-- Work request --
Write every line below out again, exactly as given, but leave out the pictures.

··· Records to process ···

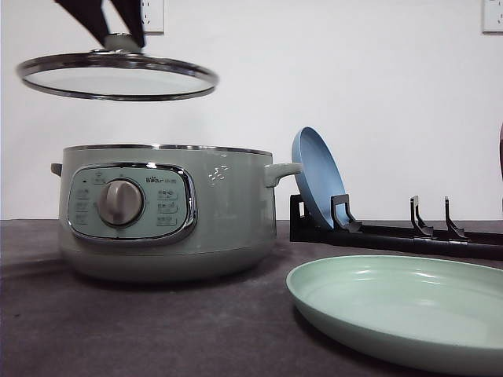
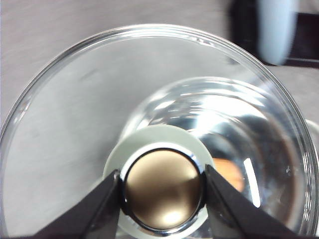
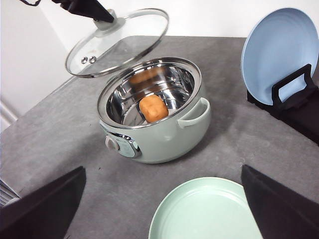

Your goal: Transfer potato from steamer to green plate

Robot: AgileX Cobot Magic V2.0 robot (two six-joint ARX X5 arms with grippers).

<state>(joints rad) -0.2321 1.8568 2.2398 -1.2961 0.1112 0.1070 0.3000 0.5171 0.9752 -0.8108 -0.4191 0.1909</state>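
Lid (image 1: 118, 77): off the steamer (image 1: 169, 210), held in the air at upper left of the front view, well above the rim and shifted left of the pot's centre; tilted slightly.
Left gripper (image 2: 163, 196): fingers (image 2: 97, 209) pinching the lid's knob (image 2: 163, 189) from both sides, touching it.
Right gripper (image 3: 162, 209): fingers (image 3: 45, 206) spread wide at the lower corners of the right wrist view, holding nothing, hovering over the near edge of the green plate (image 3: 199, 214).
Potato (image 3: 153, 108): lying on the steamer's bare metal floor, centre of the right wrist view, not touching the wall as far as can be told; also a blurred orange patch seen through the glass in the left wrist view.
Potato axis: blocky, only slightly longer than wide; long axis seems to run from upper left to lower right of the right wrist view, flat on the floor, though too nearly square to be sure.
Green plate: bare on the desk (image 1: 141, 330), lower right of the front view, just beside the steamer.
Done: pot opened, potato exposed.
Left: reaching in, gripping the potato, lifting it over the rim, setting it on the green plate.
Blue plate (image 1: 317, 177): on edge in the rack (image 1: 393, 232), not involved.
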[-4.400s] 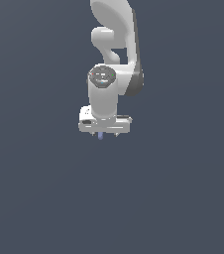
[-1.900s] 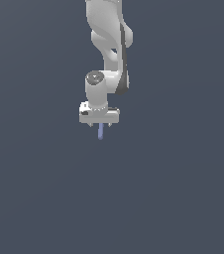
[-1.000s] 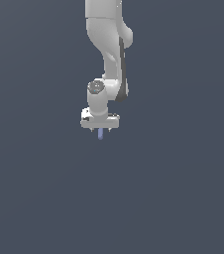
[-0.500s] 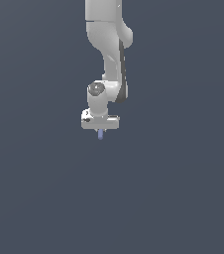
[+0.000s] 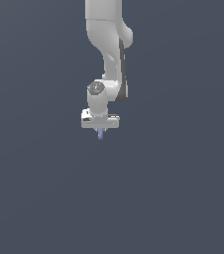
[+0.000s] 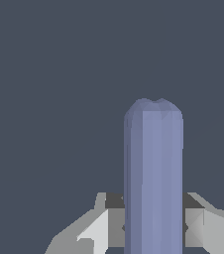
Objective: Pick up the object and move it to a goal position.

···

-- Written response --
Your goal: Transfer potato from steamer to green plate

Robot: AgileX Cobot Magic V2.0 robot (two six-joint ARX X5 arms with grippers).

<state>(joints rad) -0.2321 1.8568 2.2398 -1.2961 0.1112 0.1070 0.3000 0.5171 0.9752 -0.8108 -0.4191 0.1909</state>
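Lid (image 1: 118, 77): off the steamer (image 1: 169, 210), held in the air at upper left of the front view, well above the rim and shifted left of the pot's centre; tilted slightly.
Left gripper (image 2: 163, 196): fingers (image 2: 97, 209) pinching the lid's knob (image 2: 163, 189) from both sides, touching it.
Right gripper (image 3: 162, 209): fingers (image 3: 45, 206) spread wide at the lower corners of the right wrist view, holding nothing, hovering over the near edge of the green plate (image 3: 199, 214).
Potato (image 3: 153, 108): lying on the steamer's bare metal floor, centre of the right wrist view, not touching the wall as far as can be told; also a blurred orange patch seen through the glass in the left wrist view.
Potato axis: blocky, only slightly longer than wide; long axis seems to run from upper left to lower right of the right wrist view, flat on the floor, though too nearly square to be sure.
Green plate: bare on the desk (image 1: 141, 330), lower right of the front view, just beside the steamer.
Done: pot opened, potato exposed.
Left: reaching in, gripping the potato, lifting it over the rim, setting it on the green plate.
Blue plate (image 1: 317, 177): on edge in the rack (image 1: 393, 232), not involved.
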[-4.400s] 
[-1.900s] 
[-1.000s] 
[-0.500s] 
[+0.000s] 
[+0.000s] 
Objective: Pick up the object and move it to a goal position.

No additional output is expected.